BEGIN Available data
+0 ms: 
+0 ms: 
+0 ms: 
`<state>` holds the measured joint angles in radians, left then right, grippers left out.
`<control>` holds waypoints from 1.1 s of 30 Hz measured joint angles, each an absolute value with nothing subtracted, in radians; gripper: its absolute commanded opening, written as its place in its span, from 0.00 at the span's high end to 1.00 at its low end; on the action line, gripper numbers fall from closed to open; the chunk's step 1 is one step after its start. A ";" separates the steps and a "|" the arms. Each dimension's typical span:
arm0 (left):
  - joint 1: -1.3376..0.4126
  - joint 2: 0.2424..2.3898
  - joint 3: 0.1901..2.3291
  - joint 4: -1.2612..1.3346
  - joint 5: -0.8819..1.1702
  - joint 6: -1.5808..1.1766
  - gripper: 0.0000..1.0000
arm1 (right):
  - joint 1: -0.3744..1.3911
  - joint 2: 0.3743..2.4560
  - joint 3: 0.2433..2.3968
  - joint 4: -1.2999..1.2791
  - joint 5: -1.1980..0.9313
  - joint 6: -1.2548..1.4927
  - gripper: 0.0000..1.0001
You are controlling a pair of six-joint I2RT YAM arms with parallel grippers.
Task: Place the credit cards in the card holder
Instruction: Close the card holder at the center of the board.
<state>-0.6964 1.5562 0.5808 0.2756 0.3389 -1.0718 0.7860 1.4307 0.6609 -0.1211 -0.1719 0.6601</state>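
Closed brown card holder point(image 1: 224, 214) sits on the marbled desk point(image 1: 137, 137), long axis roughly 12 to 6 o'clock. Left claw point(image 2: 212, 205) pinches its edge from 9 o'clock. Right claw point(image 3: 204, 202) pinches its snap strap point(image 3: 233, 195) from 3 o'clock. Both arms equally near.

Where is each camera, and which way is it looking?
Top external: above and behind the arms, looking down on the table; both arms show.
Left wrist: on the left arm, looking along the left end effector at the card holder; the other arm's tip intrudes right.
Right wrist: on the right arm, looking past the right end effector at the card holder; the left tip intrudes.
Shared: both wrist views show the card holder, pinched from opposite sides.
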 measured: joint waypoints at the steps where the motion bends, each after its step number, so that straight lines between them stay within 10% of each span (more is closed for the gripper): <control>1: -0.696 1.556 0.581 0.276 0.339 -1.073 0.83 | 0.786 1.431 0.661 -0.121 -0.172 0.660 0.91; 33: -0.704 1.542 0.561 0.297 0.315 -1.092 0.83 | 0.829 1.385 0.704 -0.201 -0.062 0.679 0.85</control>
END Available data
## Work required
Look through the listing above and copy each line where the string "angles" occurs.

## Exercise output
`<state>` holds the measured joint angles in radians, left then right, grippers left out.
`<control>` holds waypoints from 1.1 s of 30 Hz measured joint angles, each an absolute value with nothing subtracted, in radians; gripper: its absolute commanded opening, written as its place in its span, from 0.00 at the span's high end to 1.00 at its low end; on the action line, gripper numbers fall from closed to open; the chunk's step 1 is one step after its start. A ";" separates the steps and a "|" the arms. Each dimension's typical span:

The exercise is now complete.